Problem: Set down, please, exactly the lines below that run from the line with "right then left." to the line with "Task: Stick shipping", both lines included.

Saved data entries:
*-*-*
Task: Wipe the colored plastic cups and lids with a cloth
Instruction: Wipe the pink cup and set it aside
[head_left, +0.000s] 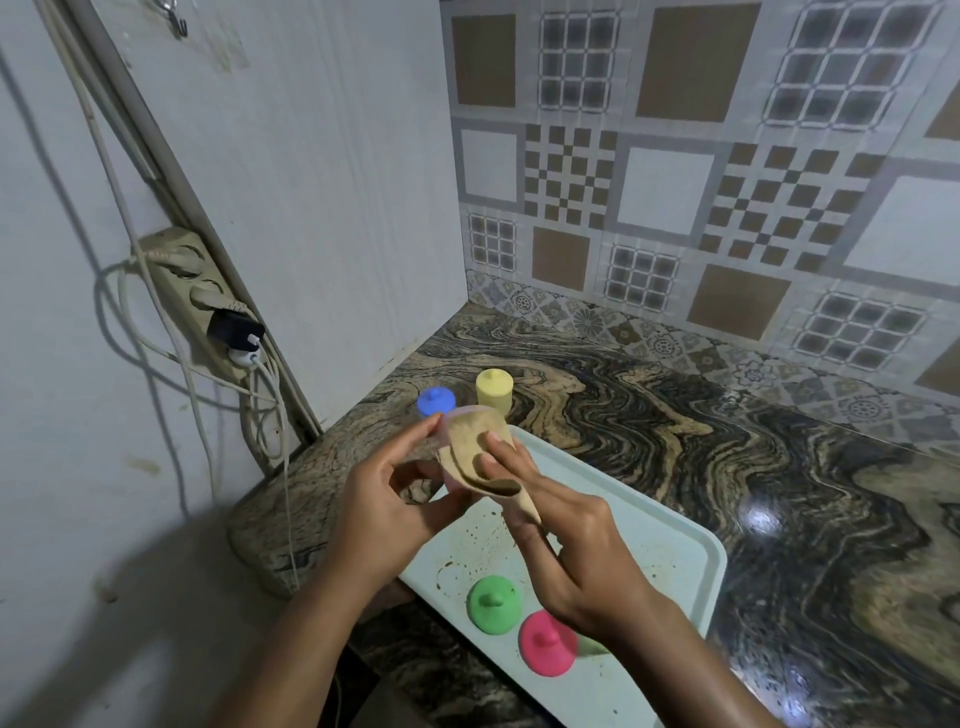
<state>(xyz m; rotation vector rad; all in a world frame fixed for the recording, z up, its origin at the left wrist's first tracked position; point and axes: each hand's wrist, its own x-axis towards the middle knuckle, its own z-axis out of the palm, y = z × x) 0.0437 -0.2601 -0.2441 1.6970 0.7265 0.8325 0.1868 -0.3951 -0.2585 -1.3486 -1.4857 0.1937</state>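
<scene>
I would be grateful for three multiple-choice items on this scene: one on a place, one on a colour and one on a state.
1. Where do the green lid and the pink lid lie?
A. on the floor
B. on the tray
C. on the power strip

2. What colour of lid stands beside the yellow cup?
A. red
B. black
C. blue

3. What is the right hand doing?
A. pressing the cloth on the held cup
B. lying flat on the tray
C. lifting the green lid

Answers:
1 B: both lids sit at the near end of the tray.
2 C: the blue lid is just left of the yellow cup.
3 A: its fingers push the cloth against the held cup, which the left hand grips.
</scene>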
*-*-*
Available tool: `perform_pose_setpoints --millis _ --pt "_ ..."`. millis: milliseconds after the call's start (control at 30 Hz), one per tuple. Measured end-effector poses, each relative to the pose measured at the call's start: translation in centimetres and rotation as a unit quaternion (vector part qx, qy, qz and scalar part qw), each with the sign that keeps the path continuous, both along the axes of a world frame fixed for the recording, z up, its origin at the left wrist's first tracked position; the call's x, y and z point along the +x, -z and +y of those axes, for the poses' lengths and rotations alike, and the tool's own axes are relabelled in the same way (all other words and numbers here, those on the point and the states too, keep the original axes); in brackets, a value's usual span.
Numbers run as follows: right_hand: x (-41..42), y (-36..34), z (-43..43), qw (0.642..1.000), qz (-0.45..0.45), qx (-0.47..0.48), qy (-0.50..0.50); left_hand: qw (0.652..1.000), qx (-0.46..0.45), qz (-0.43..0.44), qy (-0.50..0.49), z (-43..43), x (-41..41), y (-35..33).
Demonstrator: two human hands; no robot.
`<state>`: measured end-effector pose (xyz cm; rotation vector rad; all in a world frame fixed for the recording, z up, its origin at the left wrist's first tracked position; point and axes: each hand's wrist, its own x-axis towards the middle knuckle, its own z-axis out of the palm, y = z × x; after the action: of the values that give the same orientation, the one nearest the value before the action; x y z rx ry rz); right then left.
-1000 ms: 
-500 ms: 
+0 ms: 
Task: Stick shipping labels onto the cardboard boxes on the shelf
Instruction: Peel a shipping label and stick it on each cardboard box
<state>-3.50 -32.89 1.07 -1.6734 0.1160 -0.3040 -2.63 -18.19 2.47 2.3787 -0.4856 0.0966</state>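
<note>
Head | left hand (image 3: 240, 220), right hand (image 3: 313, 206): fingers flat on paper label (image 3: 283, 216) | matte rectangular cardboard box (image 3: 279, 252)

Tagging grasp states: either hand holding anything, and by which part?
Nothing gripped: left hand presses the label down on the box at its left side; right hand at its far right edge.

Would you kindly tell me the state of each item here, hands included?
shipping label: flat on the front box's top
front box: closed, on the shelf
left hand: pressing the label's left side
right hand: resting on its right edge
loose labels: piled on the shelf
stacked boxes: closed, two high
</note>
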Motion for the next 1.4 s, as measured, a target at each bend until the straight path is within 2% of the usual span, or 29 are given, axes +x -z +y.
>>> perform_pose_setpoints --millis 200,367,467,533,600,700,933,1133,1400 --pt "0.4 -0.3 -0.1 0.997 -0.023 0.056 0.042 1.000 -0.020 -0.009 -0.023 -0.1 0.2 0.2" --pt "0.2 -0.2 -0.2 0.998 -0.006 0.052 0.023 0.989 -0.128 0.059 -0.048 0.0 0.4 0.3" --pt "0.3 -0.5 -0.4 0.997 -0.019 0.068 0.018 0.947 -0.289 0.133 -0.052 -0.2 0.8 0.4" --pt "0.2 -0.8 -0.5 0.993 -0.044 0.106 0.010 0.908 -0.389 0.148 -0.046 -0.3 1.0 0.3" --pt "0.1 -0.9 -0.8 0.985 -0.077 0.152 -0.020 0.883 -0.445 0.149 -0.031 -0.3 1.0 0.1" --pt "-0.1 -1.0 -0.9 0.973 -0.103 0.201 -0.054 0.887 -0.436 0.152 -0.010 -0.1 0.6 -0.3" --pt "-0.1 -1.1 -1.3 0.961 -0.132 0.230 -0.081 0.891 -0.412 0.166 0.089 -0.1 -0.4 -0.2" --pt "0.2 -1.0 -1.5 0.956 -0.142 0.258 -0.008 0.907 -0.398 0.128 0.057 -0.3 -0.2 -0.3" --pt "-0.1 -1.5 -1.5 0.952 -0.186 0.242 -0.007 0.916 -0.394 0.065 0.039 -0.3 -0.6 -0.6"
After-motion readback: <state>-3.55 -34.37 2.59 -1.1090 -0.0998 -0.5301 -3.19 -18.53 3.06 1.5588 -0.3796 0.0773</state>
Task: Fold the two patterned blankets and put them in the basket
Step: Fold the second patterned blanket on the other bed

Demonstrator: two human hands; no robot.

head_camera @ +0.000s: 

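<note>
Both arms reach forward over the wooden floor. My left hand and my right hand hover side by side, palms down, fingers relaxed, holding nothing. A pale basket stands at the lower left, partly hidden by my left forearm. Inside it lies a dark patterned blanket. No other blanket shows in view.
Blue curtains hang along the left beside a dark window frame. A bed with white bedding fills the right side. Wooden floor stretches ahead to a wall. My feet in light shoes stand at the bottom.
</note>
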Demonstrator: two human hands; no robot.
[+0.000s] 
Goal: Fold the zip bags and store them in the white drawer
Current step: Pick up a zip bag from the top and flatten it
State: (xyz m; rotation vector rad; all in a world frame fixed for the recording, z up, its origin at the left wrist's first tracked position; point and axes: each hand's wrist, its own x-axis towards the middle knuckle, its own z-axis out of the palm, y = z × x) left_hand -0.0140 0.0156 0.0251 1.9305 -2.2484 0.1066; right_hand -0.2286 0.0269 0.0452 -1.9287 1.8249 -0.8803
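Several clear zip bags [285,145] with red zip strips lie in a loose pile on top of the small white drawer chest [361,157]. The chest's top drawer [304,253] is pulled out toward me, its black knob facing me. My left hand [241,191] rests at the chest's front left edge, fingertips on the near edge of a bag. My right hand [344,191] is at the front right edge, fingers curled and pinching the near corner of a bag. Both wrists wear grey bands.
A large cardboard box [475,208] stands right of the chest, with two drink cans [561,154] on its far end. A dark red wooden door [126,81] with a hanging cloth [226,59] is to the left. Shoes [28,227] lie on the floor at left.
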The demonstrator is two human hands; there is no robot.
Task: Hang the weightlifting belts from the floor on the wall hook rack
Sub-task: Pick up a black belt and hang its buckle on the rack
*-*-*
Exercise answer:
`<state>`: measured end-effector pose (xyz cm; rotation vector rad; all in a world frame fixed for the recording, z up, its origin at the left wrist's first tracked position; point and axes: each hand's wrist, its own x-axis towards the middle knuckle, its own z-axis out of the palm, y = z × x; after the action: of the values that give the same orientation, the one nearest the value before the action; x y z rx ry rz); right then left.
-1000 ms: 
-500 ms: 
+0 ms: 
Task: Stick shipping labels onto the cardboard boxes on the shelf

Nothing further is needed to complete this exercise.